I did the whole xcaddy routine with the plugin and I moved it into /usr/bin and it works, displays my site, but I’m not blocking anything. I’ve edited and edited and restarted and I can’t see the issue. My config matches many similar ones online. I figure someone might spot my blunder in my config, so here it is.
jellyfin.nunya.biz {
reverse_proxy mydude:8096
@mygeofilter {
maxmind_geolocation {
db_path "/mnt/geoip/GeoLite2-Country_20250502/GeoLite2-Country.mmdb
allow_countries US
}
}
}
I have a question about xcaddy, if anyone would be so kind as to school me. I too would like to geoblock with Caddy. I have investigated the process and of course it uses xcaddy. Having no knowledge of xcaddy, how does that work? Is xcaddy for building modules for Caddy? Does it run separately or in conjunction with Caddy? Does it interfere with Caddy in any way. My hesitation stems from the embarrassingly long time it took for me to wrap my noodle around how Caddy works. IKR? Now it seems so simple, but I’d like very much not to mess up my Caddy installation fat fingering my way through xcaddy. Yes, I know screw ups build knowledge bases, but I’m really trying to be careful and not go in like a bull in a china closet.
'presh
Xcaddy is a build tool. Caddy plugins are built into Caddy itself for optimization purposes, so xcaddy essentially makes you a custom version of Caddy. It only conflicts with Caddy so much as building a new version would conflict with the old version. You still get a normal “Caddy” executable after running xcaddy, just replace your existing Caddy with the new one created by xcaddy!

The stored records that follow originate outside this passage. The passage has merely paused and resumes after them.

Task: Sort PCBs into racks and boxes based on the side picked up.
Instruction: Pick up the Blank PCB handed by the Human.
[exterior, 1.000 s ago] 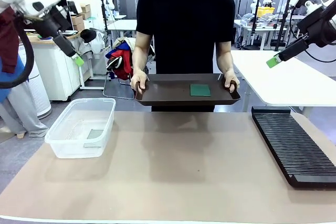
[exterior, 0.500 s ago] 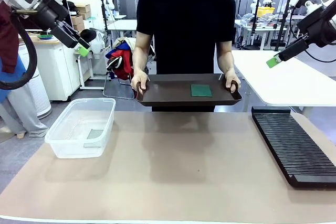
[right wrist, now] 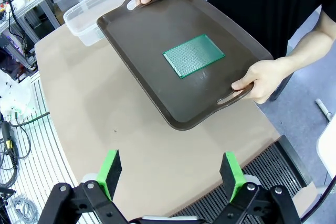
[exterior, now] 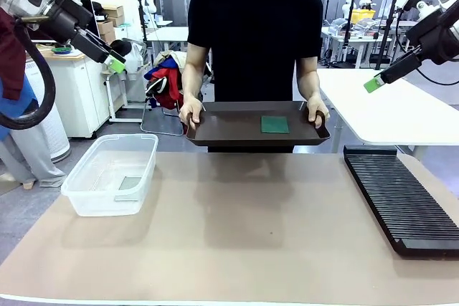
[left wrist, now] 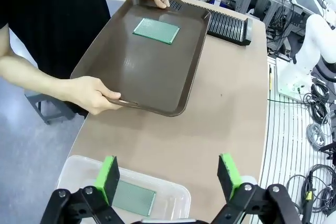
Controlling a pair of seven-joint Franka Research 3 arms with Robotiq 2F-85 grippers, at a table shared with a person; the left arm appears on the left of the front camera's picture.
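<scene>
A green PCB (exterior: 275, 125) lies on a dark brown tray (exterior: 229, 128) that a person holds level at the table's far edge. A greyish PCB (exterior: 130, 183) rests on the floor of the clear box (exterior: 106, 193) at the left. The black slotted rack (exterior: 401, 202) lies at the right. My left gripper (exterior: 115, 64) hangs high at the upper left, open and empty, above the box (left wrist: 173, 188). My right gripper (exterior: 373, 84) hovers high at the right, also open and empty. In the right wrist view the tray's PCB (right wrist: 193, 55) is well beyond the right gripper (right wrist: 170, 170).
The person's hands (exterior: 189, 114) grip both tray handles. Bare brown table (exterior: 251, 234) stretches between box and rack. A white side table (exterior: 387, 112) stands behind the rack. Other benches and equipment stand farther back.
My left gripper has swung a little up and to the right. The tray and the right arm have hardly moved.
</scene>
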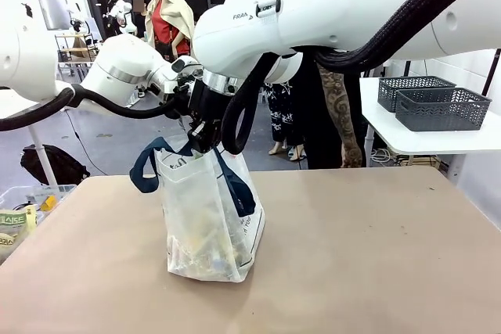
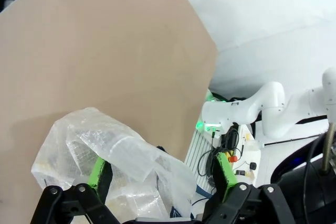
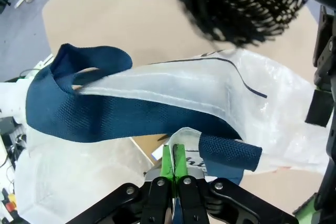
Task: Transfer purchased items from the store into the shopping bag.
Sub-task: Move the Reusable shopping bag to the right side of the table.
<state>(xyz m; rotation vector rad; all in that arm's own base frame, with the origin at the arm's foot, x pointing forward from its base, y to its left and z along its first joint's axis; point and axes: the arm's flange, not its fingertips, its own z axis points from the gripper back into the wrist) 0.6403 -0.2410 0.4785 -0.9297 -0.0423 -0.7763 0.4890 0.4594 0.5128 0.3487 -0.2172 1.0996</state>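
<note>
both sets of jaws work at the mouth of the shopping bag (image 1: 210,213). on the right gripper (image 3: 174,157) the jaws are clenched tight, the green pads (image 3: 167,162) pressed together on a fold of the bag's whitish rim just beside a navy strap handle (image 3: 94,109), so the rim is pinched and held up. in the front view this gripper (image 1: 202,140) hangs from the right arm (image 1: 329,17), which reaches across from the picture's right to a spot directly over the bag.

on the left gripper (image 2: 160,174) the jaws are released and spread wide; one green pad (image 2: 96,171) sits behind crinkled translucent plastic (image 2: 113,153) of the bag, the other pad (image 2: 224,174) stands clear of it on the far side. nothing is gripped between them. the left arm (image 1: 129,68) comes in from the picture's left, behind the right one.

the bag stands upright on the brown desk (image 1: 376,256), left of the middle, its blue handle looping out to the left. pale and yellowish goods show dimly through its side; what they are cannot be told.

a person (image 1: 333,107) stands at the far edge of the desk. two dark grey lattice baskets (image 1: 430,103) rest on a white side table (image 1: 407,138) at the far right, well apart from the bag.
</note>
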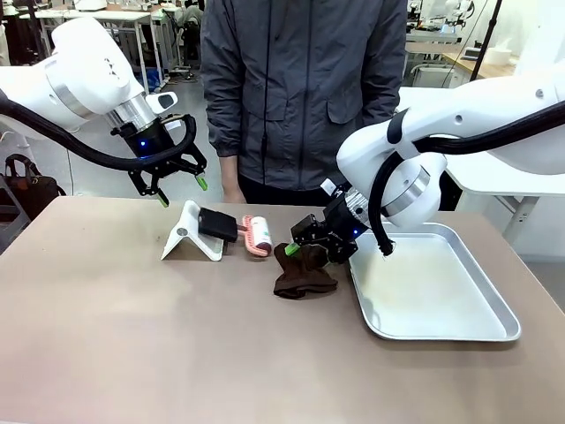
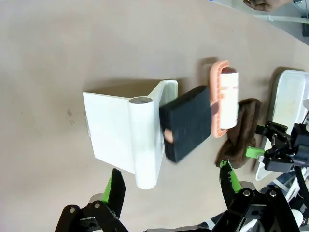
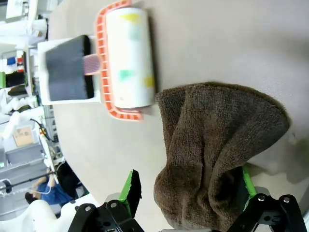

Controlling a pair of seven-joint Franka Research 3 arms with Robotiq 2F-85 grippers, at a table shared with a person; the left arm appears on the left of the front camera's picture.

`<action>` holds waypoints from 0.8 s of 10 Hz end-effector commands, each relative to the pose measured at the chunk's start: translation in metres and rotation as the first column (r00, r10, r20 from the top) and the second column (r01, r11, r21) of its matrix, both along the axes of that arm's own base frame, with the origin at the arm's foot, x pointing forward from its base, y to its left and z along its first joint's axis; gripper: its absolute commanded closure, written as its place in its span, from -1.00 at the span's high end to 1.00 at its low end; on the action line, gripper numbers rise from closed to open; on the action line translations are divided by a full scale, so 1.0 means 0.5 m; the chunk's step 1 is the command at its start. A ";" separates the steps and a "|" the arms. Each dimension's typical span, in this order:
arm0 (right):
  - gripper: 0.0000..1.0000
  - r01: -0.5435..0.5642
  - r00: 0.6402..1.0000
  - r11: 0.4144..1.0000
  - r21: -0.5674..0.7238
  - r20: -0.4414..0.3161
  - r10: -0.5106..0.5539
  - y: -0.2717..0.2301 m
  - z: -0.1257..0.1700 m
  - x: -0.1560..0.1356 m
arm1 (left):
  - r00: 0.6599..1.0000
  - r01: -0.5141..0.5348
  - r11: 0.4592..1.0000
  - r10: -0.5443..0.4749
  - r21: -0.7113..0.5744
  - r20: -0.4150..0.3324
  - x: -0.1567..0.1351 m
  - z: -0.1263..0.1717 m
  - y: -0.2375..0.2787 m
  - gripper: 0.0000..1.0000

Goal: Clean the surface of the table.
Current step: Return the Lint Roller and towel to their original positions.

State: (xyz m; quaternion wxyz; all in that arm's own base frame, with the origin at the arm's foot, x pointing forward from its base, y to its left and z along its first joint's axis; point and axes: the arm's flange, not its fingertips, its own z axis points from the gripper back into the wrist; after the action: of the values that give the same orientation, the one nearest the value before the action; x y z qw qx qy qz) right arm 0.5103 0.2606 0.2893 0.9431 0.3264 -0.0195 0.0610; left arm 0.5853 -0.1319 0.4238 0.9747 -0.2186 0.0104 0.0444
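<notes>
— Grippers first: how do the fingers stand?

— Left gripper (image 1: 180,189) hangs above the table (image 1: 132,336) with its fingers spread wide, holding nothing. Right gripper (image 1: 305,243) is low, jaws wide on either side of the brown cloth (image 1: 302,274), not pinching it.

— And the table?

— Its taupe top runs across the whole foreground. On it sit a white stand (image 1: 190,234), a black sponge (image 1: 217,224), a lint roller (image 1: 257,234) in an orange holder, the cloth, and a metal tray (image 1: 459,322) at the right.

The brown cloth (image 3: 217,154) runs off the right wrist view's bottom edge, its lower end unseen.
</notes>
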 end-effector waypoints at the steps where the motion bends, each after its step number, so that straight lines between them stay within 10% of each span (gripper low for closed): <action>1: 1.00 -0.006 1.000 1.000 0.031 -0.003 0.006 -0.002 -0.005 0.012 | 1.000 -0.014 0.999 0.014 0.029 -0.004 -0.006 0.006 0.005 1.00; 5: 1.00 -0.063 0.997 0.995 0.073 0.050 0.059 -0.036 0.042 -0.024 | 1.000 0.011 1.000 -0.011 -0.011 0.007 -0.034 0.013 0.011 1.00; 8: 1.00 -0.203 0.977 0.943 0.264 0.120 0.177 -0.148 0.117 -0.115 | 0.973 0.171 0.963 -0.132 -0.210 0.188 -0.187 0.025 0.074 1.00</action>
State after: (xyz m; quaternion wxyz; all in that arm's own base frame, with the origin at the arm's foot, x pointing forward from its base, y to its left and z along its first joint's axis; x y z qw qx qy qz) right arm 0.4803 0.2214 0.3451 0.8992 0.4111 -0.0469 0.1424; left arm 0.5346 -0.1182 0.4437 0.9597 -0.2800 -0.0250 -0.0072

Hey mik, thanks for that. Geoblocking with Caddy was on my list, and I can now bump it up to the front.
I disabled and removed Ubuntu’s caddy before using xcaddy, then remade caddy.service and wrote up a small script to rebuild and update it when I need. I may automate it down the line.
Hmm that sounds like something you could do with n8n.
It probably would be easier to just write an “update Caddy” script. They don’t release updates very often, except for security fixes, so it’s not much effort to do manually. I automated mine with Forgejo Actions, you could do the same with GitHub actions as a free option for example. Lots of neat ways to accomplish this!